Deficit Prevention Act Comparing the Five Versions:

Version 1

Limits spending to prior year’s spending (2004-05 is the base year, less the deficit bond proceeds) plus growth in population plus CPI, beginning in 2006-07. The limit can be exceeded for specified emergencies.

Defines the term “tax” for purpose of the Legislature’s two-thirds vote and for local voter approval, removing current loopholes allowing taxes to masquerade as fees.

Requires any change in statute that increases taxes on any single taxpayer to be passed by a two-thirds vote.

Adopts mandate protection provisions of Proposition 1A (the local government revenue protection act approved by voters in November 2004) but does not include the exception for conditions of public employment.

Excess revenues: 50 percent to pay off loans; 25 percent to school and transportation projects; 25 percent to reserve (when reserve builds to 5 percent of expenditures, excess will be refunded through an automatic drop in the sales tax rate).

Fiscal emergency: If limit is exceeded, governor may call a special session of the Legislature to resolve the fiscal crisis. If no action occurs in 45 days, legislative pay and per diem are forfeited.

Limits debt to 6 percent of general fund.

Version 2

Limits spending to prior-year spending (2004-05 is the base year) plus growth in population and CPI (two CPI indexes are used, general and the one for medical expenses, to be used for the health portions of the budget). Base-year spending includes spending from Proposition 57 bonds.

Version 3

This is Version 2 except:

Fiscal emergency: If the governor calls a fiscal emergency, and the Legislature has not passed legislation within 45 days to fix the problem, the governor may make an across-the-board cut (except for bonds, etc.).

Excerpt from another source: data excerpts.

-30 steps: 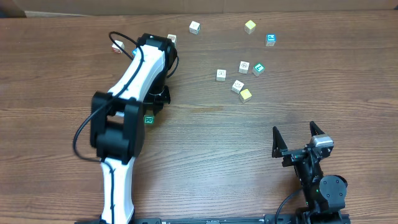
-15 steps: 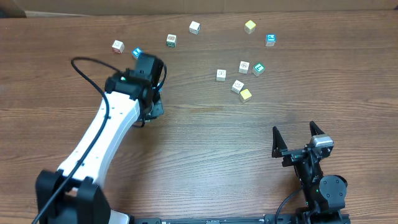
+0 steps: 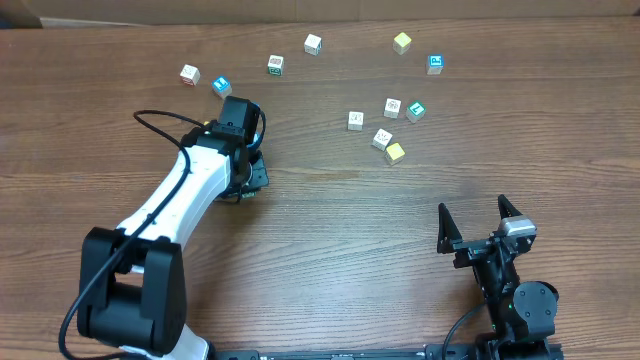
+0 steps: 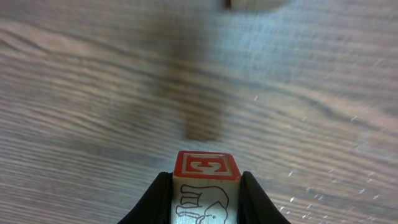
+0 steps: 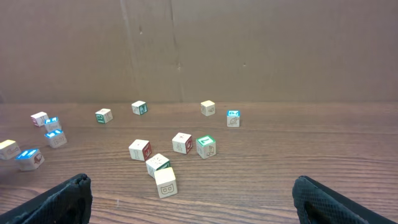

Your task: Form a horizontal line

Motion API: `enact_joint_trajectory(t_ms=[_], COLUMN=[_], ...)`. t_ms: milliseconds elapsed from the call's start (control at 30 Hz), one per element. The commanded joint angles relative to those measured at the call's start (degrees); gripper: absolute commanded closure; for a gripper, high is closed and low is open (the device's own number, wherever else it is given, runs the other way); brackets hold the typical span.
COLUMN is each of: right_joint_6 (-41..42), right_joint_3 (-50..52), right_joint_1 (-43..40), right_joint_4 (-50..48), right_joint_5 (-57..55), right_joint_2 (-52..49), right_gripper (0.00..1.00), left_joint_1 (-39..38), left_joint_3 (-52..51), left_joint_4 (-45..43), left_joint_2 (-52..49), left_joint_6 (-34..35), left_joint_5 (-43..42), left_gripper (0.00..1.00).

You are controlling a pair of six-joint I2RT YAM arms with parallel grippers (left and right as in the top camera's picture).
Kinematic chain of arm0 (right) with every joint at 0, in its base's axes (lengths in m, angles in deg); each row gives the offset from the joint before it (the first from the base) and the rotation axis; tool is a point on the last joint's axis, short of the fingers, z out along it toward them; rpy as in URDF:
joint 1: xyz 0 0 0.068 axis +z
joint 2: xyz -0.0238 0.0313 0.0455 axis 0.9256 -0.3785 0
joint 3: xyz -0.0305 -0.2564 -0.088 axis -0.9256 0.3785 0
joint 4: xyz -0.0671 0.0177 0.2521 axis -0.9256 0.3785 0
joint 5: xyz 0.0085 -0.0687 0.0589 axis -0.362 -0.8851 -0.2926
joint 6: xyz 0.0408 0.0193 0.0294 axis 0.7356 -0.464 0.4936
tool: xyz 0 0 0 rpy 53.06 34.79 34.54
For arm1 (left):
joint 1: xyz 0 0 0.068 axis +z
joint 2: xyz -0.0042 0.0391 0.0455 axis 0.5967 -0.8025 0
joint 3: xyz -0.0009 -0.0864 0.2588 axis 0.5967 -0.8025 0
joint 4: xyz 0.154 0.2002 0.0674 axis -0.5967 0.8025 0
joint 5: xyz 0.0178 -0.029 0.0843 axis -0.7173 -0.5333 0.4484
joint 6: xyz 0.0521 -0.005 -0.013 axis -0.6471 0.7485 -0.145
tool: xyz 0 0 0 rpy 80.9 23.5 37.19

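Over the tabletop's (image 3: 330,250) left half, the left hand (image 4: 205,199) pinched a small block (image 4: 205,167) by opposite flat faces, seemingly light, hard and slick, while the right hand (image 3: 472,210) gaped empty and no line yet existed among cubes (image 3: 355,120) scattered far.

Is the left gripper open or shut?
The left gripper is shut on a red-framed wooden cube with an elephant drawing; black fingers press both sides.

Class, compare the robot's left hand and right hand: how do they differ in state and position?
The left hand grips a red-faced elephant cube; the right hand is open and empty. The left hand is out over the middle of the table; the right hand sits back by its base. Both are black, two-fingered hands.
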Motion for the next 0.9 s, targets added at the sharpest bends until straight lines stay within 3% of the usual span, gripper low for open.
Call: enact_joint_trajectory(t_ms=[0,533,733,867], right_joint_6=[-0.2,-0.2,-0.2,-0.2], right_joint_3=[0.6,0.6,0.6,0.6], right_joint_1=[0.5,0.6,0.6,0.6], right_joint_4=[-0.4,-0.4,-0.4,-0.4], right_joint_5=[-0.3,-0.3,-0.3,-0.3], right_joint_2=[0.7,0.7,0.7,0.7], right_gripper=[0.0,0.0,0.0,0.0], left_joint_1=[0.0,0.0,0.0,0.0], left_joint_3=[0.1,0.2,0.2,0.2], left_joint_4=[0.2,-0.2,-0.9,-1.3], left_joint_2=[-3.1,-7.3,-7.3,-7.3], left_joint_6=[-2.8,-4.6,-9.1,-9.7], left_joint_5=[-1.7,-1.9,-1.7,-1.7], left_gripper=[0.96,0.92,0.8,0.77])
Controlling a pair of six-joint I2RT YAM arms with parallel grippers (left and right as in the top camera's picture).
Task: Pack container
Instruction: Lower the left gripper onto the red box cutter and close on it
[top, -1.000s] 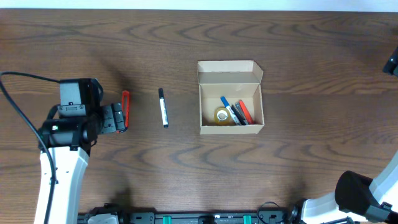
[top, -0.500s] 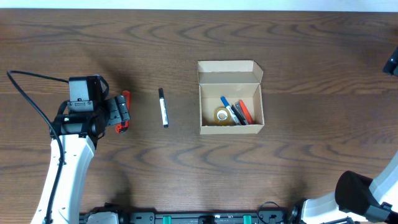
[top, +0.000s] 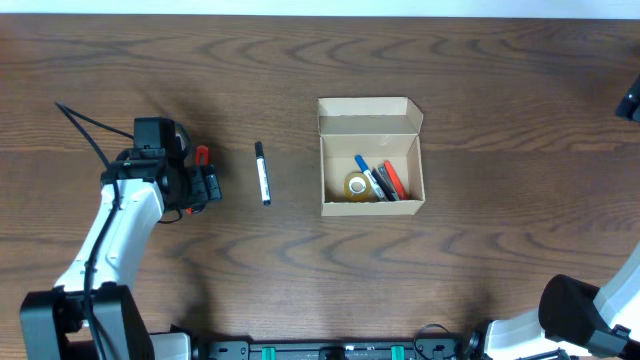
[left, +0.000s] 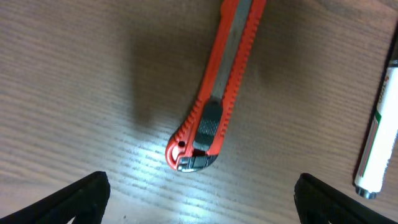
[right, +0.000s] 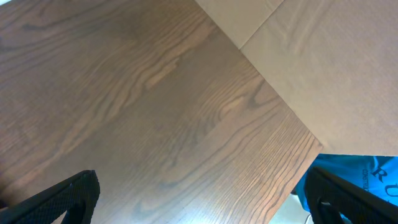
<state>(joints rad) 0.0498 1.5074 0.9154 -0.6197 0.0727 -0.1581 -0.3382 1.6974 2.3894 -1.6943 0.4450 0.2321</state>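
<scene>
1. The container (top: 367, 125) – a tan cardboard box with its flap lid up – sits well ahead of the left gripper (top: 205, 187), past the marker. A tape roll (top: 357, 185), a blue pen (top: 362, 165) and a red item (top: 393, 180) lie inside it.
2. A black-and-white marker (top: 262, 173) lies between that gripper and the box, apart from both.
3. A red utility knife (left: 214, 93) lies flat on the table (top: 480, 70), its slider end just ahead of the left gripper and centred between the spread fingers (left: 81, 199); neither finger touches it.
4. The left arm (top: 115, 235) reaches forward from the near edge, and its wrist turns so the gripper points toward the box, jaws wide apart, holding nothing.
5. The right arm (top: 590, 310) is folded at the table's near right corner – the right gripper (right: 199, 193) is spread wide over bare wood near the table's edge, empty.
</scene>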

If the budget is not passed on time, prior year’s budget continues in effect. Governor may make across-the-board cut (except for bonds, etc.), to come within the limit.

Version 4

Same as Version 2 plus:

Changes Proposition 98 to eliminate “Test 3,” which was added in 1990 and supported by Cal-Tax, to stop schools from encroaching on the budget in times of low revenue growth.

Version 5

Version 2 plus:

Allows the governor to make unilateral across-the-board cuts (except for bonds, etc.) if the Legislature does not act on a fiscal emergency within 45 days.

If no budget is passed on time, prior year’s budget will continue in effect. Governor may make across-the-board cuts (except for debt limit) if prior spending exceeds the limit.

Repeals Prop. 98 “Test 3” (see above).